We use two python scripts for this tutorial.

  • build.py - a script to synthesize FPGA bitstream.

    import tvm
    from tvm import te
    
    tgt_host="llvm"
    tgt="sdaccel"
    
    n = te.var("n")
    A = te.placeholder((n,), name='A')
    B = te.placeholder((n,), name='B')
    C = te.compute(A.shape, lambda i: A[i] + B[i], name="C")
    
    s = te.create_schedule(C.op)
    px, x = s[C].split(C.op.axis[0], nparts=1)
    
    s[C].bind(px, tvm.thread_axis("pipeline"))
    
    fadd = tvm.build(s, [A, B, C], tgt, target_host=tgt_host, name="myadd")
    
    fadd.save("myadd.o")
    fadd.imported_modules[0].save("myadd.xclbin")
    
    tvm.contrib.cc.create_shared("myadd.so", ["myadd.o"])
    
  • run.py - a script to use FPGA as an accelerator.

    import tvm
    import numpy as np
    import os
    
    tgt="sdaccel"
    
    fadd = tvm.runtime.load("myadd.so")
    if os.environ.get("XCL_EMULATION_MODE"):
        fadd_dev = tvm.runtime.load("myadd.xclbin")
    else:
        fadd_dev = tvm.runtime.load("myadd.awsxclbin")
    fadd.import_module(fadd_dev)
    
    ctx = tvm.context(tgt, 0)
    
    n = 1024
    a = tvm.nd.array(np.random.uniform(size=n).astype("float32"), ctx)
    b = tvm.nd.array(np.random.uniform(size=n).astype("float32"), ctx)
    c = tvm.nd.array(np.zeros(n, dtype="float32"), ctx)
    
    fadd(a, b, c)
    tvm.testing.assert_allclose(c.asnumpy(), a.asnumpy() + b.asnumpy())
    

Setup

  • Launch an instance using the FPGA Developer AMI. We don’t need an F1 instance for emulation and synthesis, so it is recommended to use a lower cost instance for them.

  • Setup AWS FPGA development kit.

    git clone https://github.com/aws/aws-fpga.git
    cd aws-fpga
    source sdaccel_setup.sh
    source ${XILINX_SDX}/settings64.sh
    
  • Setup TVM with OpenCL enabled.

Emulation

  • Create emconfig.json for emulation.

    emconfigutil --platform ${AWS_PLATFORM} --nd 1
    
  • Copy emconfig.json to the python binary directory. It is because the current Xilinx toolkit assumes that both host binary and the emconfig.json file are in the same path.

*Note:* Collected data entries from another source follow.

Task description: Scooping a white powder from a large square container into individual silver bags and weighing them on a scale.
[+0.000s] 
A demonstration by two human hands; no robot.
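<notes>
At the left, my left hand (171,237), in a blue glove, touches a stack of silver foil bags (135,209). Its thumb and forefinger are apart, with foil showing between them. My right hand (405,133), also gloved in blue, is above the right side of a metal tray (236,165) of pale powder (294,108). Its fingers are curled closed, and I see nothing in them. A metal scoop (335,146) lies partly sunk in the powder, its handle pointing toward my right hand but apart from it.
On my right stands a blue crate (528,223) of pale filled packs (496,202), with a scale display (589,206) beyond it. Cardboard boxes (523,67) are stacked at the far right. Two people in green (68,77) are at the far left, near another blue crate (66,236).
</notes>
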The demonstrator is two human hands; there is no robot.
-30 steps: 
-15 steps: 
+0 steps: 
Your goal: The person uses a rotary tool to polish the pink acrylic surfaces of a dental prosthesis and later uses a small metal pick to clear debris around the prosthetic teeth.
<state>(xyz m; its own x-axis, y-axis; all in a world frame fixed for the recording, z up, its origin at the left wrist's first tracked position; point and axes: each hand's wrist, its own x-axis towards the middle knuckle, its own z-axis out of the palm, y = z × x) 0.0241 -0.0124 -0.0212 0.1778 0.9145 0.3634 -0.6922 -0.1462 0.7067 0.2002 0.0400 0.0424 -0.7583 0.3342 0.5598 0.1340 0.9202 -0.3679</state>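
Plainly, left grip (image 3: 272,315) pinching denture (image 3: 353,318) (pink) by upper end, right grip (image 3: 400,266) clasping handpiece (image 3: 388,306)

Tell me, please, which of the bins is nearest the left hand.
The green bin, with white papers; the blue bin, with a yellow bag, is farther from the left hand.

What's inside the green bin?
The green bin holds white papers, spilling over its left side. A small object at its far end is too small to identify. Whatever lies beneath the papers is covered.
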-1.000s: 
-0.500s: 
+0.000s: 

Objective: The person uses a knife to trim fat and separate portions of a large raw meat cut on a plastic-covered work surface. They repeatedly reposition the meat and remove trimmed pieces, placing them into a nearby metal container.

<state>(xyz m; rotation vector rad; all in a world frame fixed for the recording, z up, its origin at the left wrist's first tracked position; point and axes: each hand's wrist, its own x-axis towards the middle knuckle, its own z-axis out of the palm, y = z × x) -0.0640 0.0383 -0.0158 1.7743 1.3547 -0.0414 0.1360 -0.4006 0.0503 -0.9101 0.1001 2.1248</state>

    cp emconfig.json $(dirname $(which python))
    
  • Run software emulation

    export XCL_EMULATION_MODE=1
    export XCL_TARGET=sw_emu
    
    python build.py
    python run.py
    
  • Run hardware emulation

    export XCL_EMULATION_MODE=1
    export XCL_TARGET=hw_emu
    
    python build.py
    python run.py
    

Synthesis

  • Run synthesis with the following script.

    unset XCL_EMULATION_MODE
    export XCL_TARGET=hw
    
    python build.py
    
  • Create AWS FPGA image and upload it to AWS S3.

    ${SDACCEL_DIR}/tools/create_sdaccel_afi.sh \
        -xclbin=myadd.xclbin -o=myadd \
        -s3_bucket=<bucket-name> -s3_dcp_key=<dcp-folder-name> \
        -s3_logs_key=<logs-folder-name>
    

    This also generates an awsxclbin file, which is necessary to use the AWS FPGA image on F1 instances.

Run

  • Launch Amazon EC2 F1 instance.

  • Copy myadd.so, myadd.awsxclbin, and run.py to the F1 instance.

  • Setup AWS FPGA development kit.

    git clone https://github.com/aws/aws-fpga.git
    cd aws-fpga
    source sdaccel_setup.sh
    
  • Setup TVM with OpenCL enabled.

  • Become root and setup environment variables.

    sudo sh
    source ${INSTALL_ROOT}/setup.sh
    
  • Run

    python run.py